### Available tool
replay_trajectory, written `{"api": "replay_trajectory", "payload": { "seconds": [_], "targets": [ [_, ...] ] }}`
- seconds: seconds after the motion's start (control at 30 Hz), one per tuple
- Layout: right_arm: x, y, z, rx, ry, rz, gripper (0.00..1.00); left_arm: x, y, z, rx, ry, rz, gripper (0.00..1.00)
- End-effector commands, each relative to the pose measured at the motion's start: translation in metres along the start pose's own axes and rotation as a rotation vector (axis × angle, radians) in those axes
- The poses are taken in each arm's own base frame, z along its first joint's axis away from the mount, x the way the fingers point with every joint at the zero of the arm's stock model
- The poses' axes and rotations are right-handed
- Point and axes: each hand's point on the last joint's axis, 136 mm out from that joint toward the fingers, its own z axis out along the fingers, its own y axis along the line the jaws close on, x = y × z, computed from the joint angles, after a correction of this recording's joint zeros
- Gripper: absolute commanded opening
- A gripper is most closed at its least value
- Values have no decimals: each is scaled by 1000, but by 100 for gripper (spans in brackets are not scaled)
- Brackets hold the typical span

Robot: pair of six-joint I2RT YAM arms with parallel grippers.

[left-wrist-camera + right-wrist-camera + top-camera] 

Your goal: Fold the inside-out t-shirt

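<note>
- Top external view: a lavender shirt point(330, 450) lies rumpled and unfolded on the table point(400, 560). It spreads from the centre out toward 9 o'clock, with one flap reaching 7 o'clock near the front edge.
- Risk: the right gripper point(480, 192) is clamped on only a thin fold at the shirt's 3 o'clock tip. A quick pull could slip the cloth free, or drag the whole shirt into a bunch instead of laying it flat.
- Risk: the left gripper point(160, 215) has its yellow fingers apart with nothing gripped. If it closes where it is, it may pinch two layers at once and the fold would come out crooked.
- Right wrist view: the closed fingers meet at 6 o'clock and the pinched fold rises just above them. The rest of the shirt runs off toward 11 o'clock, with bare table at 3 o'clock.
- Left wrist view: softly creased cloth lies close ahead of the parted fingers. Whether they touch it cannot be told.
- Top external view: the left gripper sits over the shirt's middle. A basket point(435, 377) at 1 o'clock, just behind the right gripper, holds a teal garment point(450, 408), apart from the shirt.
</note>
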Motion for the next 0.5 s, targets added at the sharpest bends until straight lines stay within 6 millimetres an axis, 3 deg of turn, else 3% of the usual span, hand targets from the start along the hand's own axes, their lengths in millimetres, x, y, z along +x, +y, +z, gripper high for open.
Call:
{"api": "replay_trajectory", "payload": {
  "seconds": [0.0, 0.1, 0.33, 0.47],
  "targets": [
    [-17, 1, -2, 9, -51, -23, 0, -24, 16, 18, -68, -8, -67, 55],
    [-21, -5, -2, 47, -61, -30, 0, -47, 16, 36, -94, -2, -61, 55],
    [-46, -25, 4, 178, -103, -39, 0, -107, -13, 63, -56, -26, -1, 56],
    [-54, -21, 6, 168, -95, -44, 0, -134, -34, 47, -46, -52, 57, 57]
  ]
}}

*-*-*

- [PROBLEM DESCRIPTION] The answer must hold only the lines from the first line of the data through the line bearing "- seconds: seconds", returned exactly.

- [EXERCISE RESULT]
### Available tool
replay_trajectory, written `{"api": "replay_trajectory", "payload": { "seconds": [_], "targets": [ [_, ...] ] }}`
- seconds: seconds after the motion's start (control at 30 Hz), one per tuple

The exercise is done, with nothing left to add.